Вместе с дочерью в ней родилось новое, незнакомое прежде состояние. Барти даже боялась, что ей оно не присуще. Она ощутила мощный поток любви. Не той любви, какую знала до сих пор, не
любви, где центром была она сама, а какой-то новой любви. Любви-опеки, любви-защиты. Барти не находила сравнений. Впрочем, их и быть не могло. Теперь, что бы она ни делала, куда бы ни ехала, ребенок будет вместе с ней. Необязательно телесно, но в ее мыслях, заботах. В ее любви. Та вселенная, где до сих пор жила Барти, сместилась и даже перевернулась. Рождение дочери изменило все ее принципы, казавшиеся незыблемыми, все желания и надежды. В одно мгновение центром ее вселенной стала дочь – маленькое, но самое важное существо, которое она сейчас держала на руках и которое шевелилось. Барти даже показалось, что малышка смотрит на нее сверкающими глазами. Это были глаза Лоренса.– Как вы ее назовете? – спросила медсестра.
– Дженетт, – твердо ответила Барти. – В честь ее бабушки.
– Очень красивое имя.
– Если уж говорить абсолютную правду, то я не в восторге от этого имени, – сказала Барти, гладя головку дочери. – Но я знаю, что ее отец наверняка захотел бы назвать девочку так. Это было бы самым заветным его желанием.
Медсестра издала странный звук, похожий на кудахтанье. Наверное, это было выражением симпатии.
– Грустно сознавать, что он никогда не увидит своей дочурки, – произнесла медсестра. – Сейчас такое происходит сплошь и рядом. И женщин, оказавшихся в вашей ситуации, более чем достаточно.
– Я не ропщу на свое положение, – ответила Барти. – Гораздо лучше остаться с ребенком, чем с одиночеством и воспоминаниями.
– Это правда. Хотя и горькая. А теперь отдайте мне малютку Дженетт. Вам нужно хорошенько отдохнуть. И не смотрите на меня так. Она будет совсем рядом. Если кто-то из нас вам понадобится, вот кнопка вызова. – Подойдя к двери, медсестра обернулась. – Мне тут мысль пришла. Возможно, вам понравится. У меня была двоюродная сестра, которую звали Дженетт. Но в семье ее звали не иначе как Дженна. Может, и вы будете звать так вашу дочку.

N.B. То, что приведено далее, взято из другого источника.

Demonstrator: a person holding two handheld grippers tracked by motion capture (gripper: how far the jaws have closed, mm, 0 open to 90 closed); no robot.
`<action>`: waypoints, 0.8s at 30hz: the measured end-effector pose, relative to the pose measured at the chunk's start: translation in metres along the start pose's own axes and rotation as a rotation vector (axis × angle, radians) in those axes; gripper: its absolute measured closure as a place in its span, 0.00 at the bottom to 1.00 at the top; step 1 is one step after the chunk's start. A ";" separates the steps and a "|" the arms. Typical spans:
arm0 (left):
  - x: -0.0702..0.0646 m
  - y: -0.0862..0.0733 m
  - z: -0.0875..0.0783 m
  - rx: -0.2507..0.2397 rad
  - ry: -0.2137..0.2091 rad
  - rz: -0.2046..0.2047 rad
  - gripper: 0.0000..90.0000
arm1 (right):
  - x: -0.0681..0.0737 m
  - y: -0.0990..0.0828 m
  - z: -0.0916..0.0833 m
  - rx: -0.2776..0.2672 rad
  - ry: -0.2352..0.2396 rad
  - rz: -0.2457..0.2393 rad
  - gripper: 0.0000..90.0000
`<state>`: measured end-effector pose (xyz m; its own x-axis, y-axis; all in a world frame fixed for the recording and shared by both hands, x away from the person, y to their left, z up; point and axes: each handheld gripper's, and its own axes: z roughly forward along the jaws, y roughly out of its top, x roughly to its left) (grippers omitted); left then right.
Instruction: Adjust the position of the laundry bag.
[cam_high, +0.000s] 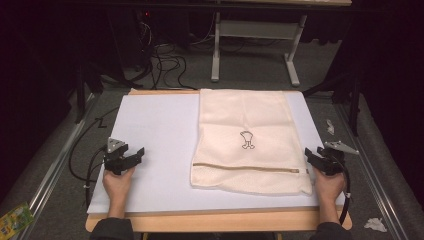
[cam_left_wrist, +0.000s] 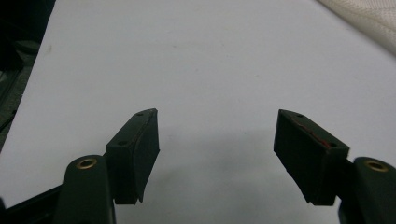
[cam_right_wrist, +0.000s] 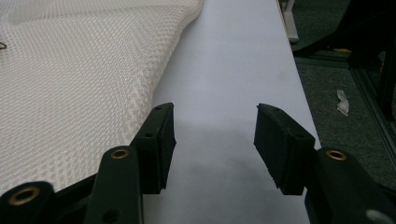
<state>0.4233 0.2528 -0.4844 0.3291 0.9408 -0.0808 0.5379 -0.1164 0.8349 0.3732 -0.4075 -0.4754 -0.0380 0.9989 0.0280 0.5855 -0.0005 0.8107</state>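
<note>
I had the mesh laundry bag (cam_high: 247, 140) lying flat on the right half of the white surface (cam_high: 150, 150), its zipper (cam_high: 250, 168) running across near the edge closest to me and a small emblem (cam_high: 246, 140) showing at its middle. My left gripper (cam_high: 131, 157) rested on the bare left part of the surface, well apart from the bag, with its jaws spread wide and nothing between them. My right gripper (cam_high: 312, 157) sat just beside the bag's right edge, near the zipper's end, jaws likewise wide open and empty; in the right gripper view the bag's mesh (cam_right_wrist: 84, 74) lay beside the left jaw, not between the two.

I judged this to be the approach, with no hold taken on the bag. The next move seemed to call for sliding the right gripper onto the fabric at that near right edge and closing on it, while bringing the left gripper across to the bag's left side. Thin mesh lying flat could slip out of a shallow pinch.
</note>
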 end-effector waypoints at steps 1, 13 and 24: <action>0.000 0.000 0.000 0.001 -0.001 0.000 0.35 | 0.000 0.000 0.000 0.002 -0.002 0.002 0.55; 0.000 0.000 0.001 0.007 -0.002 0.000 0.34 | -0.002 0.000 0.000 0.002 0.006 0.018 0.55; 0.000 0.000 0.000 -0.003 -0.004 -0.001 0.33 | -0.007 -0.001 -0.003 -0.037 -0.005 0.078 0.53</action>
<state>0.4238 0.2527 -0.4844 0.3312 0.9398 -0.0837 0.5358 -0.1143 0.8366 0.3703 -0.4150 -0.4748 0.0110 0.9960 0.0891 0.5565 -0.0801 0.8270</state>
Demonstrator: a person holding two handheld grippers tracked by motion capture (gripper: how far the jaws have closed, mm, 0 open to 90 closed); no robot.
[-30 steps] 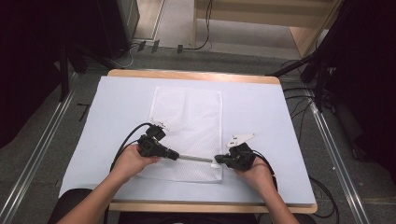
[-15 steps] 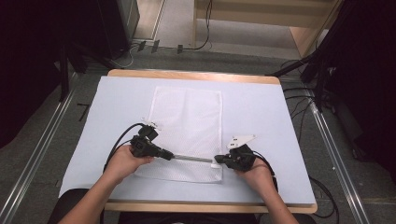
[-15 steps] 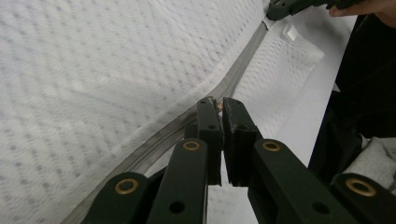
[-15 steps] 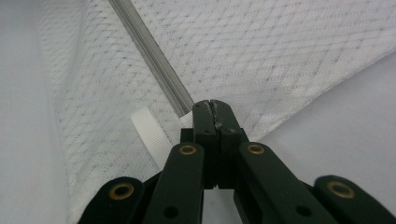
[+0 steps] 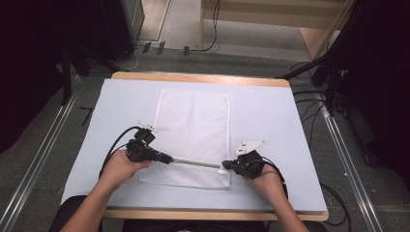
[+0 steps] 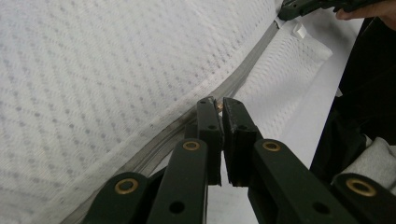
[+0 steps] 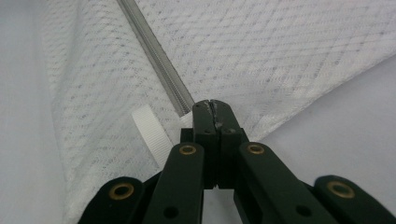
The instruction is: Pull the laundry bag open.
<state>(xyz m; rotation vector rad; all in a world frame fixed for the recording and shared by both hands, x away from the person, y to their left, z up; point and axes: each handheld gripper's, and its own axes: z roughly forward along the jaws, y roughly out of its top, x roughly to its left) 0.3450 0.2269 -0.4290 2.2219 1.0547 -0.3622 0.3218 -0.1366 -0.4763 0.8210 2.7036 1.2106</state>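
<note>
A white mesh bag (image 5: 193, 121) lies flat on the table, with a grey zipper (image 5: 196, 163) running across its near end. My left gripper (image 5: 168, 158) is at the zipper's left part. In the left gripper view it (image 6: 219, 103) is shut on the small brass zipper pull, and the zipper (image 6: 243, 70) stretches away toward the right gripper (image 6: 285, 11). My right gripper (image 5: 226, 166) is at the zipper's right end. In the right gripper view it (image 7: 212, 105) is shut on the bag's fabric where the zipper (image 7: 159, 60) ends, beside a white loop tab (image 7: 152, 130).
The bag rests on a pale blue mat (image 5: 270, 121) covering a wooden table (image 5: 193, 77). Black cables (image 5: 113, 150) trail from both grippers. Metal rails (image 5: 38, 159) run along the floor on either side, and dark equipment stands beyond the table.
My left gripper has moved left along the zipper line, so more grey zipper shows between the two grippers. The right gripper has stayed in place.
</note>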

– Да, – улыбнулась Барти, ощутив невероятную сонливость. – Это имя мне нравится. Спасибо.
С этого момента новорожденная стала Дженной.
Дженна была для Барти не просто желанным ребенком. Дженна была всем, что у нее осталось от Лоренса: воспоминанием, доказательством их любви, продолжением его линии. Она была лекарством от одиночества, чудодейственным средством, облегчающим горе. Она была смыслом жизни, упорядочивающим фактором и обещанием счастья.
Величайшим огорчением Барти было даже не то, что Лоренс не увидел своей дочери, а то, что он вообще не подозревал о ее существовании. Барти вспоминала его голос, когда он говорил, как мечтает о детях, рожденных ею от него. Эти воспоминания значительно помогали ей выдерживать тяжело протекавшую беременность и такие же тяжелые роды. Если бы он хотя бы знал о ее беременности. Но он не знал ничего. Со времени их последнего свидания они больше не виделись и не написали друг другу ни одного письма… Спустя три дня на подступах к Шербуру Лоренс попал в засаду и был убит.
Командир с несвойственной ей мягкостью сообщила об этом Барти.
– Он настоятельно просил нас, чтобы в случае его гибели вам как можно скорее сообщили об этом. Примите мои соболезнования.
В тот момент у Барти не было ни слез, ни каких-либо чувств. Она поблагодарила командира и вернулась на дежурство.
Ей предложили отпуск, но она отказалась. Как ни странно, здесь она ощущала себя в большей душевной безопасности. Казалось, невыносимый шум и опасности чисто физического свойства заслоняли от нее и боль, и горе. Вскоре после Дня Д немцы обрушили на англо-американские силы свое новое оружие – смертоносные ракеты «Фау-1». Это было оружие возмездия, существенно притушившее эйфорию после успехов союзных войск. Помимо разрушений и жертв, «Фау-1» нанесли массированный удар по моральному духу войск и гражданского населения.